## DATASET SECTION
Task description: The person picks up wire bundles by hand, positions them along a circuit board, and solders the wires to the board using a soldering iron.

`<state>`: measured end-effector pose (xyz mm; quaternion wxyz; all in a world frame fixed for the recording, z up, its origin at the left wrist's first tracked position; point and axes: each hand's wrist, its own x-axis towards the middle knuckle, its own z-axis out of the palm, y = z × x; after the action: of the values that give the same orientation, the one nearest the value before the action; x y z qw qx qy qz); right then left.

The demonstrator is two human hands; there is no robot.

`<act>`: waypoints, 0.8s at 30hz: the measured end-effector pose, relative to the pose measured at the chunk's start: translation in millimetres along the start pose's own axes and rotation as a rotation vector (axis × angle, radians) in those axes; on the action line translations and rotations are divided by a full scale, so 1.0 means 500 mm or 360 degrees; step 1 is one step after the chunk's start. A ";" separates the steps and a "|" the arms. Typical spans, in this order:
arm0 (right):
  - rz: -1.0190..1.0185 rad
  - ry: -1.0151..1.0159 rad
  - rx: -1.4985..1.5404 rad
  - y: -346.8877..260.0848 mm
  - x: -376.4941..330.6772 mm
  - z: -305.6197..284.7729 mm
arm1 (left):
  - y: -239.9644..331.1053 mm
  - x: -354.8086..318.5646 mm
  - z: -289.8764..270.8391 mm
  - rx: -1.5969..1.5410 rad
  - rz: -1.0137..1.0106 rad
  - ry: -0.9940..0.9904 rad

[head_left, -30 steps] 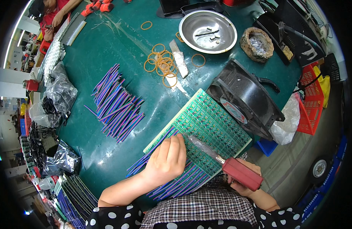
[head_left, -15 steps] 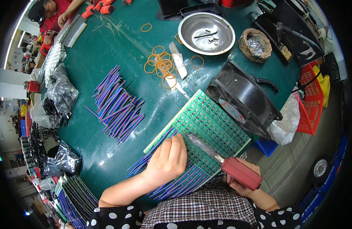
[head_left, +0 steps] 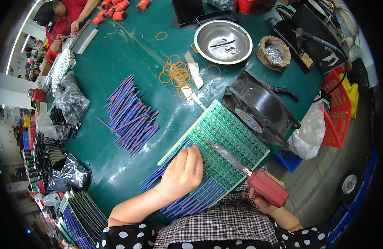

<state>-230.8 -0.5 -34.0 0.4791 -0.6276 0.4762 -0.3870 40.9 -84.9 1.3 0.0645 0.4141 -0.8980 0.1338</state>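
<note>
A large green circuit board panel [head_left: 229, 137] lies tilted on the dark green table [head_left: 116, 54]. My left hand [head_left: 183, 174] presses flat on a row of purple-blue wire strips [head_left: 191, 197] at the panel's near edge. My right hand [head_left: 262, 203] grips a red-handled soldering iron [head_left: 264, 186]; its metal tip rests on the panel just right of my left fingers. Only part of my right hand shows under the handle.
A pile of purple-blue wire strips [head_left: 129, 114] lies left of the panel. Orange rubber bands [head_left: 177, 76], a steel bowl [head_left: 224, 41], a black fan [head_left: 258, 110], a solder-tip cleaner nest [head_left: 274, 52], red baskets [head_left: 339, 112] and bagged parts [head_left: 69, 101] surround it. Another person [head_left: 67, 16] works far left.
My hands and the iron stay almost in place. The other person at the far left has leaned further into view.
</note>
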 end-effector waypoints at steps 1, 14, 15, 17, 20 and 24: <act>-0.0030 0.0001 0.0042 0.003 0.002 0.001 | -0.002 0.000 -0.004 0.0008 0.0002 -0.0030; 0.0066 0.0143 0.0258 0.043 -0.050 0.011 | -0.067 -0.004 -0.035 -0.0447 -0.0839 0.0031; 0.0062 0.0143 0.0262 0.039 -0.049 0.013 | -0.088 -0.012 -0.020 -0.0408 -0.0941 0.0084; 0.0146 0.0170 0.0374 0.027 -0.041 0.017 | -0.113 -0.025 -0.001 -0.0450 -0.1003 0.0075; 0.0090 0.0161 0.0010 0.045 -0.057 0.020 | -0.125 -0.033 0.016 -0.0511 -0.1030 0.0133; 0.0047 0.0119 -0.0183 0.049 -0.063 0.012 | -0.130 -0.035 0.023 -0.0559 -0.1004 0.0196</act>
<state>-238.3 29.1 -60.0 0.4298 -0.6322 0.5243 -0.3750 101.4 -116.0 -1.3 0.2268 0.6445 -0.7298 -0.0243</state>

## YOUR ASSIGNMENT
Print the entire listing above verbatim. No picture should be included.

## SOLUTION FOR THIS EXERCISE
Task description: The person picks up wire bundles by hand, positions them along a circuit board, and solders the wires to the board using a soldering iron.

`<state>`: measured end-effector pose (xyz mm; quaternion wxyz; all in a world frame fixed for the recording, z up, its origin at the left wrist's first tracked position; point and axes: each hand's wrist, its own x-axis towards the middle knuckle, its own z-axis out of the palm, y = z × x; after the action: of the values that give the same orientation, the one nearest the value before the action; x y z qw qx qy qz); right then left.

The demonstrator is two human hands; there is no robot.

`<act>`: waypoints, 0.8s at 30hz: the measured end-effector pose, relative to the pose measured at the chunk's start: translation in millimetres along the start pose's own axes and rotation as a rotation vector (axis × angle, radians) in those axes; on the action line translations and rotations are divided by a full scale, so 1.0 means 500 mm or 360 degrees; step 1 is one step after the chunk's start. A ";" separates the steps and a "|" the arms. Typical spans, in this order:
arm0 (right):
  - rz: -1.0190..1.0185 rad
  - ry: -1.0151..1.0159 rad
  - rx: -1.4985..1.5404 rad
  - y: -346.8877..260.0848 mm
  - x: -376.4941..330.6772 mm
  - z: -305.6197..284.7729 mm
arm1 (left):
  - y: -239.9644..331.1053 mm
  - x: -354.8086..318.5646 mm
  - z: -289.8764..270.8391 mm
  - rx: -1.5969..1.5410 rad
  - rz: -1.0137..1.0106 rad
  - ry: -0.9940..0.9904 rad

[head_left, -30 steps] 
[head_left, -15 steps] 
[head_left, +0 steps] 

<state>-230.8 -0.5 -34.0 0.4791 -0.6276 0.4762 -0.3870 40.9 -84.9 1.3 0.0645 0.4141 -0.8980 0.1338</state>
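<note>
A large green circuit board panel [head_left: 229, 137] lies tilted on the dark green table [head_left: 116, 54]. My left hand [head_left: 183, 174] presses flat on a row of purple-blue wire strips [head_left: 191, 197] at the panel's near edge. My right hand [head_left: 262, 203] grips a red-handled soldering iron [head_left: 264, 186]; its metal tip rests on the panel just right of my left fingers. Only part of my right hand shows under the handle.
A pile of purple-blue wire strips [head_left: 129, 114] lies left of the panel. Orange rubber bands [head_left: 177, 76], a steel bowl [head_left: 224, 41], a black fan [head_left: 258, 110], a solder-tip cleaner nest [head_left: 274, 52], red baskets [head_left: 339, 112] and bagged parts [head_left: 69, 101] surround it. Another person [head_left: 67, 16] works far left.
My hands and the iron stay almost in place. The other person at the far left has leaned further into view.
</note>
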 end-effector waypoints at steps 1, 14, 15, 17, 20 and 24: <act>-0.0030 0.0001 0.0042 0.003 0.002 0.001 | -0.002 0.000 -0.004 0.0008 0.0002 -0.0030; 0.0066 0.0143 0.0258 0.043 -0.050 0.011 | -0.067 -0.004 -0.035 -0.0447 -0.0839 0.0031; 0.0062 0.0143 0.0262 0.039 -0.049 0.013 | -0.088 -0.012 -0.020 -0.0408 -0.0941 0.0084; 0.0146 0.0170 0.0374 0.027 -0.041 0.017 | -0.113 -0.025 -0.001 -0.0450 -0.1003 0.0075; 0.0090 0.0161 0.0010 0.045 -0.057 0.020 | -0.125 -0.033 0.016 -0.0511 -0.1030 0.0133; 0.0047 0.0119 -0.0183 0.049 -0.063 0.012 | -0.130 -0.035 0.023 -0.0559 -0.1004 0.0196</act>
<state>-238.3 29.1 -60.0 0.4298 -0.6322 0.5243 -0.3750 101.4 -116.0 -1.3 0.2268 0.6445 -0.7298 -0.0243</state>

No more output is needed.